O presidente da Câmara dos Deputados, Henrique Alves (PMDB-RN), reuniu os líderes das bancadas na Casa para avisar que porá em votação na primeira semana de abril a proposta de reforma política elaborada nos últimos dois anos pelo relator Henrique Fontana (PT-RS). A última tentativa de fazer uma reforma política ampla chegou ao plenário da Câmara em 2007 pelas mãos de Ronaldo Caiado (DEM-GO), mas, por falta de consenso entre as bancadas nem chegou a ser votada.
Agora Alves não vê necessidade de consenso em torno do tema, que quer resolver no voto. A grande questão, desde sempre, é se o País precisa mesmo dessa reforma política, pela qual os nobres deputados tanto anseiam. O ex-presidente Marco Maia (PT-RS) disse em 2011 que a reforma preparada pelo colega de bancada era "prioritária", cogitou pô-la em discussão de forma "fatiada", mas a ideia não prosperou. Alves a usou como bandeira de sua eleição para o alto posto que ocupa.
Interessante é observar as coincidências dos projetos de Caiado, de direita, e Fontana, de esquerda, sobre os dois temas por ambos considerados prioritários: o financiamento público de campanha e o fim das coligações nas eleições proporcionais.
"Temos de retirar a força que o poder econômico tem hoje para decidir os rumos de uma eleição. A democracia brasileira é cada vez menos uma democracia de opiniões, de programas e projetos, e é cada vez mais uma democracia da força do dinheiro decidindo eleições. E isso tem de mudar", argumentou o relator. A julgar pela argumentação, seu partido, o PT, deve ser hoje a expressão política da burguesia endinheirada do Brasil, de vez que venceu três eleições presidenciais seguidas.

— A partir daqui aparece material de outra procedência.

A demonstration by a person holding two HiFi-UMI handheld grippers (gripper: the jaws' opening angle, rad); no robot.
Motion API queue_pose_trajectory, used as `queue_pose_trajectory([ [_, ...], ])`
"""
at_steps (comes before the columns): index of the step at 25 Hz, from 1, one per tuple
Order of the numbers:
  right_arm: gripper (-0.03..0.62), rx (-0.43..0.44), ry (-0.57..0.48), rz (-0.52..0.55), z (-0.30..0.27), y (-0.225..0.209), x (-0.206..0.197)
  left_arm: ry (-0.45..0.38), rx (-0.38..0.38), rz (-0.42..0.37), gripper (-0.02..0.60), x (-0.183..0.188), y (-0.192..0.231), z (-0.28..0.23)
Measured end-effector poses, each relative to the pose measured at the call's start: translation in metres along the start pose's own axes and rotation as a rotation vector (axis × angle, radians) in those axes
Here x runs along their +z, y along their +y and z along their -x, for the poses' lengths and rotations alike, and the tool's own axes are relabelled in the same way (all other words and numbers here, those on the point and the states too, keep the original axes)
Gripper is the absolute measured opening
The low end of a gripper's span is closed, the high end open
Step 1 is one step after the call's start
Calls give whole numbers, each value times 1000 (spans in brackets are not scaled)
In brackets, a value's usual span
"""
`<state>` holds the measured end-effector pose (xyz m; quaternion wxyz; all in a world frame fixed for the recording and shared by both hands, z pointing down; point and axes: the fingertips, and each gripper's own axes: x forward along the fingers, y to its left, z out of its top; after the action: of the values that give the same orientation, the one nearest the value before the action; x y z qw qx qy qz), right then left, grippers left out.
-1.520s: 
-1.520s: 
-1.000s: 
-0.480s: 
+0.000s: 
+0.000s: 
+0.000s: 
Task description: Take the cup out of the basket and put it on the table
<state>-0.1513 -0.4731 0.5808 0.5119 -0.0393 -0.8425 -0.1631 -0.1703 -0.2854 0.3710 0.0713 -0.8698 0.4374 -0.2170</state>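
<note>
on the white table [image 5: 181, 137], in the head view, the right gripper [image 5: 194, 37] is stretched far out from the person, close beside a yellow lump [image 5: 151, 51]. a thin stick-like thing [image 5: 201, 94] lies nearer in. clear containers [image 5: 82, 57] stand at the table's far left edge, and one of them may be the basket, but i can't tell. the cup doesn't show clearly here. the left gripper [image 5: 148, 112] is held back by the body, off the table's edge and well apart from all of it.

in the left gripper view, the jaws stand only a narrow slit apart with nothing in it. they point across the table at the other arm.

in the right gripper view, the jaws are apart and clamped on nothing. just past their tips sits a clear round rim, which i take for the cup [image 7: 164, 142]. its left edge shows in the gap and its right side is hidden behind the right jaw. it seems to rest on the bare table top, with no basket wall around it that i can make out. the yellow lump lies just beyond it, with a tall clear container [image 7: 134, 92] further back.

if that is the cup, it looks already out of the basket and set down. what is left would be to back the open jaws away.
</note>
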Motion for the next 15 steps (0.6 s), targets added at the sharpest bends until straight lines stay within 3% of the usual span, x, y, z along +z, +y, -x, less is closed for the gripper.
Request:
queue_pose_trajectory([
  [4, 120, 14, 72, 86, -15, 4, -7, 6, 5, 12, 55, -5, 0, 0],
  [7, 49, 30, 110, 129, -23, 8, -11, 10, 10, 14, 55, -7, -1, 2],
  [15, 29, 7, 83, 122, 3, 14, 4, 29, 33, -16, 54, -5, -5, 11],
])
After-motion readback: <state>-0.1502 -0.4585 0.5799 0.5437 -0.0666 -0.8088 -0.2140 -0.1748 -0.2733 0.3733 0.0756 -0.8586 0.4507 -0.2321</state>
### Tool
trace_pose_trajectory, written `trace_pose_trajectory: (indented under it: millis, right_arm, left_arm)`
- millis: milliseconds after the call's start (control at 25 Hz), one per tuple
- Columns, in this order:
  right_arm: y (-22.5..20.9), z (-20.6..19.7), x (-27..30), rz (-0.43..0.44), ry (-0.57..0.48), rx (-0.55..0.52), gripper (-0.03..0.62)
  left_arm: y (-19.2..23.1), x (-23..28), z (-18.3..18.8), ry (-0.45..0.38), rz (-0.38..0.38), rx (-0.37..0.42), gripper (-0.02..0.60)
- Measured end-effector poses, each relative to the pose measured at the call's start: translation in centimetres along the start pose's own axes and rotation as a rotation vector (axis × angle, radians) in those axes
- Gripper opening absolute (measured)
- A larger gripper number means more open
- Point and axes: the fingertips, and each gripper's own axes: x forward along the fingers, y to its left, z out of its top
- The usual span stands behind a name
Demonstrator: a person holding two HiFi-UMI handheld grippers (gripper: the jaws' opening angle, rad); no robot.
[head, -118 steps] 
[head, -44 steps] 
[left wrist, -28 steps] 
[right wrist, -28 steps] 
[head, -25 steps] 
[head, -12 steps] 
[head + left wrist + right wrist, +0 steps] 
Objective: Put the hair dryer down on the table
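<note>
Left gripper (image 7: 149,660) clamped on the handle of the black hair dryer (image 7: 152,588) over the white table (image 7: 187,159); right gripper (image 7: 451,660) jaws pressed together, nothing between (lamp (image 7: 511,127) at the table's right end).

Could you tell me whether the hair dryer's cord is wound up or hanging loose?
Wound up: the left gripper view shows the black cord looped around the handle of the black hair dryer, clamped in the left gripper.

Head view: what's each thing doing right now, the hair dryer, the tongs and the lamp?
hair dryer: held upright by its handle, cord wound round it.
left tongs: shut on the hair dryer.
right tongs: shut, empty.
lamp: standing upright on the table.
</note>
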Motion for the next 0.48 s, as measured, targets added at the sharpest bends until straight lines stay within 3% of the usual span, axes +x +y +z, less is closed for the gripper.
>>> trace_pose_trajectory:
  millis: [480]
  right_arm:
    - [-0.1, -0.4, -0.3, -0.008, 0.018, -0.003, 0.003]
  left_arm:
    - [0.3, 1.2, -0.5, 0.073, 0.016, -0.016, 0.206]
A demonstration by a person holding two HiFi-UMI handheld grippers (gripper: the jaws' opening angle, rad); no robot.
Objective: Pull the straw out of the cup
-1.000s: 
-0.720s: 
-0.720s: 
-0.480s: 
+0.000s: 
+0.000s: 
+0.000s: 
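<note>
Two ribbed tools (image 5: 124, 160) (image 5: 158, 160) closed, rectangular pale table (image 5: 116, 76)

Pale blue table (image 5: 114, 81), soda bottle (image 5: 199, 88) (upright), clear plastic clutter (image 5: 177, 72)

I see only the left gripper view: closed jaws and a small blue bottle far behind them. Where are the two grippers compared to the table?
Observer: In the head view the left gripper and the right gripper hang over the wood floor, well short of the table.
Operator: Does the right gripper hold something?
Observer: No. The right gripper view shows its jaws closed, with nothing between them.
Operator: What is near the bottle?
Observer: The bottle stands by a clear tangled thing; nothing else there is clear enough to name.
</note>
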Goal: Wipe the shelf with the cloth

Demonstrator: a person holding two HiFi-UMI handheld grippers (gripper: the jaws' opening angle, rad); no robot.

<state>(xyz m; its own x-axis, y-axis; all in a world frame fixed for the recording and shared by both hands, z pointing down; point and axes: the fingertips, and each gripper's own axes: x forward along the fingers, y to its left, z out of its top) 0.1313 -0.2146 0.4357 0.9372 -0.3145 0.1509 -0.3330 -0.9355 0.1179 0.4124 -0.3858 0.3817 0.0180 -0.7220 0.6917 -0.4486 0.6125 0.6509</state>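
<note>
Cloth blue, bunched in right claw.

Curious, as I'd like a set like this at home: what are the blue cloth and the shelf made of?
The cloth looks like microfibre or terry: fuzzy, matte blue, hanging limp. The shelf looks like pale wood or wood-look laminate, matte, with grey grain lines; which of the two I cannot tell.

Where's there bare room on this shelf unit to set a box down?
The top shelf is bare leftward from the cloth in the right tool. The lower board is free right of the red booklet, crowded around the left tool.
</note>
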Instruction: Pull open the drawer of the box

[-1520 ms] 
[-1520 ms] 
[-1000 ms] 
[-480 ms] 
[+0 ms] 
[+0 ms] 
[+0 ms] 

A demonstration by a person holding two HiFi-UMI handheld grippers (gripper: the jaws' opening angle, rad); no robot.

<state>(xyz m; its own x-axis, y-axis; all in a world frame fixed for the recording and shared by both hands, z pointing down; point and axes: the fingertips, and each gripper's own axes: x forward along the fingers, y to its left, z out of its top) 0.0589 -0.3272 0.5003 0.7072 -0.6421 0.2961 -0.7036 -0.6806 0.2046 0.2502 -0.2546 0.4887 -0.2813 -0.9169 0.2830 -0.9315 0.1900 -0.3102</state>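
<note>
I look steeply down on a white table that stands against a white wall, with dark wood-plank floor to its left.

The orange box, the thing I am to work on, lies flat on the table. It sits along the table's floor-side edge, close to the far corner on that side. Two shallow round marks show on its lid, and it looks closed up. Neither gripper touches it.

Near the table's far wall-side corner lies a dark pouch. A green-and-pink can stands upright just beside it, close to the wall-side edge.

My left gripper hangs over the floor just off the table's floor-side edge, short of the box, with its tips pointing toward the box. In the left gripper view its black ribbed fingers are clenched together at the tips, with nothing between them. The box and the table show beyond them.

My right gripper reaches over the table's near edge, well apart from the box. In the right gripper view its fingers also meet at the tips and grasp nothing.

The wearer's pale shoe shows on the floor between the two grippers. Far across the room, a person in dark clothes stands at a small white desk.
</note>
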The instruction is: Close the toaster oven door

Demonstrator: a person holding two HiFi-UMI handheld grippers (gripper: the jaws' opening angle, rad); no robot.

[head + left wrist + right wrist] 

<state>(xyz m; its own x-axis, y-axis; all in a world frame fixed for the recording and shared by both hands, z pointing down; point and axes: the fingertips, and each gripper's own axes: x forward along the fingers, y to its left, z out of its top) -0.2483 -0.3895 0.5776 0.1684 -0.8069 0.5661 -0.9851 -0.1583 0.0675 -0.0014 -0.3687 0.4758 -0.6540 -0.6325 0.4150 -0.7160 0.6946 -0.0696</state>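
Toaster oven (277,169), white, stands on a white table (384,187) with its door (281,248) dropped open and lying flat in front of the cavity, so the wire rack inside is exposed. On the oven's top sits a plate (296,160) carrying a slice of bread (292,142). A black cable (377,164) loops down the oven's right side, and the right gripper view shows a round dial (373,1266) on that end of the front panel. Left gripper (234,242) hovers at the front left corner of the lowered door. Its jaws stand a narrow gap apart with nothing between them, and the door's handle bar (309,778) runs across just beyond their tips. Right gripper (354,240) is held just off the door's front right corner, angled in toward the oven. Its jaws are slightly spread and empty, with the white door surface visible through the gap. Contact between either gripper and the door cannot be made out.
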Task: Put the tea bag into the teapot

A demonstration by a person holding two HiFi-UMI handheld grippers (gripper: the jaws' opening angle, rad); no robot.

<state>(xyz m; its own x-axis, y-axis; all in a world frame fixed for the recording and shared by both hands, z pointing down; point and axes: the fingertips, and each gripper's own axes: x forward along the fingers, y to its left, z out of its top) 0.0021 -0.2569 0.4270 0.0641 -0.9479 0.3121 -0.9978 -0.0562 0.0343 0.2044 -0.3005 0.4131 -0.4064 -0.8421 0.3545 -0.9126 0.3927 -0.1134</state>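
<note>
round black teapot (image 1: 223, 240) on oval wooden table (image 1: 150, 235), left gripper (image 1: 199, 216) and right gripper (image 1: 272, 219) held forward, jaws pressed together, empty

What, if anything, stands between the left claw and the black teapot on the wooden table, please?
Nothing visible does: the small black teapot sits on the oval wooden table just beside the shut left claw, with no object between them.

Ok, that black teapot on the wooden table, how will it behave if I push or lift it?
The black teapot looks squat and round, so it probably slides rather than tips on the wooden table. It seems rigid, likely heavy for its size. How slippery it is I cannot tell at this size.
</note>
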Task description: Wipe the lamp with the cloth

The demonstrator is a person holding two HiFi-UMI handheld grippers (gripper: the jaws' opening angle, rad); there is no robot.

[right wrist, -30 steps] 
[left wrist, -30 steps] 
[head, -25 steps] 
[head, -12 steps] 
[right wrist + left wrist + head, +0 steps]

O cidadão, de cujo bolso, na forma de impostos, sairia o tal financiamento público, que já banca o horário dito "gratuito" no rádio e na televisão nas campanhas eleitorais e o fundo partidário, teria de arcar sozinho com o custo crescente das campanhas políticas sem nenhuma garantia de que isso acabaria com a corrupção, ao contrário do que pregam os adeptos desta mudança. Quem disse que dinheiro público não é furtado aqui? E Fontana não explicou qual a relação entre financiamento privado e a endêmica falta de programas e ideias dos partidos.
Outro ponto comum entre o ex-relator do DEM e o atual do PT é a coincidência das eleições. A exemplo de Caiado, Fontana não aprova a realização de eleições de dois em dois anos, mas não encontra argumentos mais fortes por justificar a realização de todos os pleitos de quatro em quatro anos do que a economia dos gastos em processos eleitorais. Será que os gastos no Tribunal Regional Eleitoral em cada disputa são excessivos a ponto de justificarem a dificuldade de se votar de uma vez só em vereador, prefeito, deputado estadual, governador, deputado federal, senador e presidente?
Para evitar essa questão bisonha, o relator discute a possibilidade de realização do pleito presidencial com dois meses de diferença das eleições gerais para governador, senador, deputado federal, deputado estadual, prefeito e vereador. Ou seja, sua fórmula ressuscita o lema do Chacrinha: "Não vim aqui para explicar, mas para confundir".
O fim das coligações em eleições proporcionais é também um cavalo de batalha do PT e do relator, que argumentou que, pela fórmula atual, é possível votar num candidato de um partido ambientalista e ajudar a eleger algum inimigo da ecologia. Tem razão.
Mas a proposta de Fontana atinge o auge da confusão ao propor o chamado sistema "belga", pelo qual o eleitor pode votar apenas na legenda e, com isso, eleger os candidatos a vereador, deputado estadual e deputado federal colocados no topo da lista apresentada pelo partido. Ou em seu candidato, que terá preferência. Na contagem final, se um partido tiver 80% dos votos em candidatos e 20% só na legenda, apenas uma vaga será ocupada de acordo com a ordem determinada pela cúpula partidária. Chacrinha não poria defeito nessa fórmula.
Todas essas mudanças fortalecem, como propugna o relator, os partidos e os políticos. Mas não beneficiam o cidadão. Ou seja: fingem mudar alguma coisa para, no fim, nada mudar.